## Work instruction
From the records that follow, copy every line that contains the word "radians".

(Extracted data entries)
============
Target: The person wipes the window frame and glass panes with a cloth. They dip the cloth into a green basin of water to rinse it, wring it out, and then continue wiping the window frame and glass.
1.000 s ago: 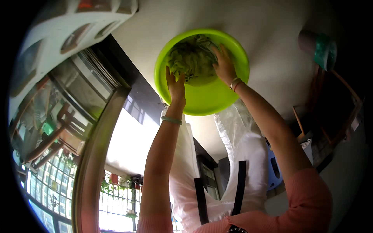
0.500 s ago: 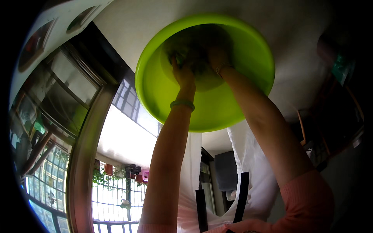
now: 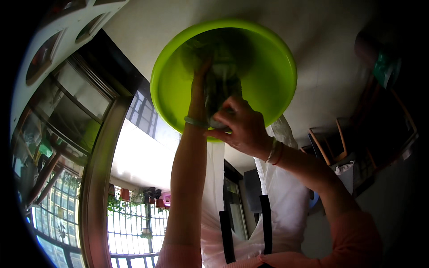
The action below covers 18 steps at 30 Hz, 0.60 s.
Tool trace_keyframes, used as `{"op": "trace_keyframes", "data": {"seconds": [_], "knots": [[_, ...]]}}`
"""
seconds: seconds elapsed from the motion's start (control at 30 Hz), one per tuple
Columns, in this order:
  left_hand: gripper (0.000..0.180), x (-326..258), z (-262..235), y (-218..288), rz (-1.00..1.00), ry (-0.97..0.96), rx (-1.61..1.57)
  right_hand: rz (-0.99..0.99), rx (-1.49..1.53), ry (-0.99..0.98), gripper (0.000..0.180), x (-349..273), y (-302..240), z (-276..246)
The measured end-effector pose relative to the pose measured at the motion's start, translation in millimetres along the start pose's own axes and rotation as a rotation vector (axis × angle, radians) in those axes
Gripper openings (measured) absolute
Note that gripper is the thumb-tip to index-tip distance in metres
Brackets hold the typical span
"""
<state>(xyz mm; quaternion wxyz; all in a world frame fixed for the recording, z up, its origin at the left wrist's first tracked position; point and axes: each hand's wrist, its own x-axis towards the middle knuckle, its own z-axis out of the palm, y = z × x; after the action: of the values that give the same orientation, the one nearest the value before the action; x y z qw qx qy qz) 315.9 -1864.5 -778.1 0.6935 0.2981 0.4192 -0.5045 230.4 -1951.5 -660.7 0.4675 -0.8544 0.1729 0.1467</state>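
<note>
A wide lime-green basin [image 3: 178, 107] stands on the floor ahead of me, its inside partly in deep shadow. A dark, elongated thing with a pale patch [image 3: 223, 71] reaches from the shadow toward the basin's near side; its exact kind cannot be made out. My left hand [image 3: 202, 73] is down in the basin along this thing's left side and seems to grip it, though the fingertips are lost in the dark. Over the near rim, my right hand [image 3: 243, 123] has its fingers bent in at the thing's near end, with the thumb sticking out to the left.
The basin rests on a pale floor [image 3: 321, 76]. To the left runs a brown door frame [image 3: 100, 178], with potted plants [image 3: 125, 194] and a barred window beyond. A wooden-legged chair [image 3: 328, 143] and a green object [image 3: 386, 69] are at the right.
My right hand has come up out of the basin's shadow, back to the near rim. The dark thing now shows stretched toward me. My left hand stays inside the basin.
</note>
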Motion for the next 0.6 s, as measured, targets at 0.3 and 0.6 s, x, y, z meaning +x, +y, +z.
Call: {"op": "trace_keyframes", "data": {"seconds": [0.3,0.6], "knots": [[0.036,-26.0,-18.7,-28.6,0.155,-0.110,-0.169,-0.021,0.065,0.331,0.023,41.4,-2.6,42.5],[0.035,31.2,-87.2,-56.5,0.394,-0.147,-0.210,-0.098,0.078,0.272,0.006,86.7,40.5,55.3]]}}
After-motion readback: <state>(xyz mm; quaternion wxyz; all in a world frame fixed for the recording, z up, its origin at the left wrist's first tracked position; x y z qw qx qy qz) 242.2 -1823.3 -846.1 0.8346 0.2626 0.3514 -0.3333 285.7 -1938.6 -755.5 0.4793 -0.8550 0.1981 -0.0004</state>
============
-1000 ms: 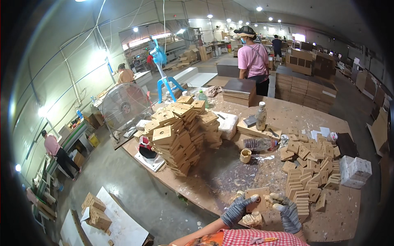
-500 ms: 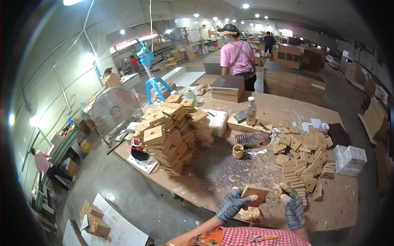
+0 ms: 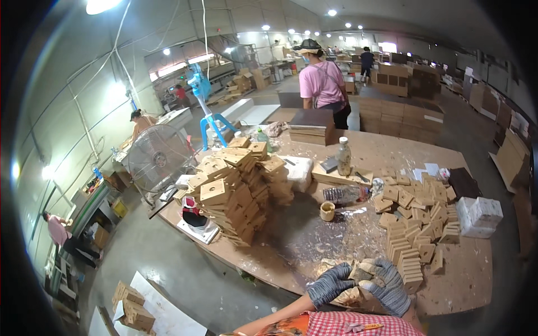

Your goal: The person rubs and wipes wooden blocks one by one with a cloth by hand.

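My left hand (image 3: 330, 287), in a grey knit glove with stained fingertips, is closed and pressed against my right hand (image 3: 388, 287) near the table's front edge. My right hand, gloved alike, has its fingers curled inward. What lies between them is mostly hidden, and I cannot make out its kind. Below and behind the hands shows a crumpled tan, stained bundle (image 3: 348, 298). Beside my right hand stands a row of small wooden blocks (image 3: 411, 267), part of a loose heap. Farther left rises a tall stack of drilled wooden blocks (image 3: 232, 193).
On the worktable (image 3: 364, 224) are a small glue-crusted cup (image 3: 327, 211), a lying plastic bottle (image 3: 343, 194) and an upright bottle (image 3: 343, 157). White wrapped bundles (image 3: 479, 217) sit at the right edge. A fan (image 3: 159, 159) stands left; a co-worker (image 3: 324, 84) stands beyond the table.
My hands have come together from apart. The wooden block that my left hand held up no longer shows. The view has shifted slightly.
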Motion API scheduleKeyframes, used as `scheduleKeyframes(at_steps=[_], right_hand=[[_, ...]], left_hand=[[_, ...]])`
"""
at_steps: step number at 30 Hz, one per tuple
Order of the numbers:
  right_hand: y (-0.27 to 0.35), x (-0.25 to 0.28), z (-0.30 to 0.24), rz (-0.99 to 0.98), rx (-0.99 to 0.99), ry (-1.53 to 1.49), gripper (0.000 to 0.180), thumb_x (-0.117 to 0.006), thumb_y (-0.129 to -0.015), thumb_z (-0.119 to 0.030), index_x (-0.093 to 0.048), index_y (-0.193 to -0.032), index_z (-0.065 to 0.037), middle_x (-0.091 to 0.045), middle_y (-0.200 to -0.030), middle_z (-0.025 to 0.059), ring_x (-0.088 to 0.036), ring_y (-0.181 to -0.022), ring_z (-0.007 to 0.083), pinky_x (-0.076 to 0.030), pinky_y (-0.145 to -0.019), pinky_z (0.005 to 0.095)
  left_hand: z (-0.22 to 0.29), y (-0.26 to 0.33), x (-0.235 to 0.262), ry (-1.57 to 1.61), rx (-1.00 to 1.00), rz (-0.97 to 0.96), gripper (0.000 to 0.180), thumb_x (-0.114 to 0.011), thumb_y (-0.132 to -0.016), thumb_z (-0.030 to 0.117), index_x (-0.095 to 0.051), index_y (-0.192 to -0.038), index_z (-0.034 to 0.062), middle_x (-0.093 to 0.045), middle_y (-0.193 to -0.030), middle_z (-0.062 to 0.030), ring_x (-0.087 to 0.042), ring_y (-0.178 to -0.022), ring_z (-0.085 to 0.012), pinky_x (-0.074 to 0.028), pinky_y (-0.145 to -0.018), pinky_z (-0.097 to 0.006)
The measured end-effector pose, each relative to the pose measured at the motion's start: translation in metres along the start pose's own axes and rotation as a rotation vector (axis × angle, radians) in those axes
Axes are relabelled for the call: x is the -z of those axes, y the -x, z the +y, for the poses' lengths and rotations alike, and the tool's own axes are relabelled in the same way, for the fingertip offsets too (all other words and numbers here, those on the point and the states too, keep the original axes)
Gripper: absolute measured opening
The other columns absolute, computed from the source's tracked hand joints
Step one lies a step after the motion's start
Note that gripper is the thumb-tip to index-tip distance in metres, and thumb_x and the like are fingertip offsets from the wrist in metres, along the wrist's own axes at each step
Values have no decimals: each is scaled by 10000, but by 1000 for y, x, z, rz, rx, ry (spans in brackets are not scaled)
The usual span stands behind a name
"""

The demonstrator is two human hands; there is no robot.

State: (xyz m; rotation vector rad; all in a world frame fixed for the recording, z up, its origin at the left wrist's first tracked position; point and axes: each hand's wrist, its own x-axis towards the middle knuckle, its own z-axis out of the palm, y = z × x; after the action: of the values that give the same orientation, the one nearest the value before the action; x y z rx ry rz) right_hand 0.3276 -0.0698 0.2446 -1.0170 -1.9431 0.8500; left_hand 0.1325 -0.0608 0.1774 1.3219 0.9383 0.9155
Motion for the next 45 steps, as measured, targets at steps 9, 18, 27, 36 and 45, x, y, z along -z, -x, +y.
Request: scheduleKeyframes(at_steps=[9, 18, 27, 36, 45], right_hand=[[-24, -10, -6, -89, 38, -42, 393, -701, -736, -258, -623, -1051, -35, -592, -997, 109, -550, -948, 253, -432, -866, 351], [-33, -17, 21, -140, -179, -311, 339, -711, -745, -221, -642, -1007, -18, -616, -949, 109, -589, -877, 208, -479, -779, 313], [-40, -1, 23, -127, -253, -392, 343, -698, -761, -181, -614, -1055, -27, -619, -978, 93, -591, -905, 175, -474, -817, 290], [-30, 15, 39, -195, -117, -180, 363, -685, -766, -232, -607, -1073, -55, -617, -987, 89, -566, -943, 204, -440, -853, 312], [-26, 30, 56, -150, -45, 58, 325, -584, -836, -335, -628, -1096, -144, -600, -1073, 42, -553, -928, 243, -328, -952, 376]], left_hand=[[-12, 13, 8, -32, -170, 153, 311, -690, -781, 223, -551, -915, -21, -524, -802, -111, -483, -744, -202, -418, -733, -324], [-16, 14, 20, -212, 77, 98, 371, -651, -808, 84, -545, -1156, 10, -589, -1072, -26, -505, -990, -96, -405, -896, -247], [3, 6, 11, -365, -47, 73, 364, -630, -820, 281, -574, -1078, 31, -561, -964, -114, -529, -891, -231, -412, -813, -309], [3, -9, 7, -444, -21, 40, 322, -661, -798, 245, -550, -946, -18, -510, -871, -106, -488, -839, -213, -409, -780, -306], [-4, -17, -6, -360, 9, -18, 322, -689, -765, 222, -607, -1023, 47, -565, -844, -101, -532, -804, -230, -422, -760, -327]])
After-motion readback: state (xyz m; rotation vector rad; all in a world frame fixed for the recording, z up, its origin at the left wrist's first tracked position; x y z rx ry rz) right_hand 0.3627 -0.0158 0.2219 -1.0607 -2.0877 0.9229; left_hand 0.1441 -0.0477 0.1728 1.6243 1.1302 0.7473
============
## Exercise response
The measured end-effector pose relative to the pose measured at the motion's start, translation in millimetres along the start pose's own axes and rotation as a rotation vector (axis × angle, radians) in those axes
The measured end-effector pose, each relative to the pose measured at the motion's start: translation in metres along the start pose's own axes and rotation as a rotation vector (axis × angle, radians) in those axes

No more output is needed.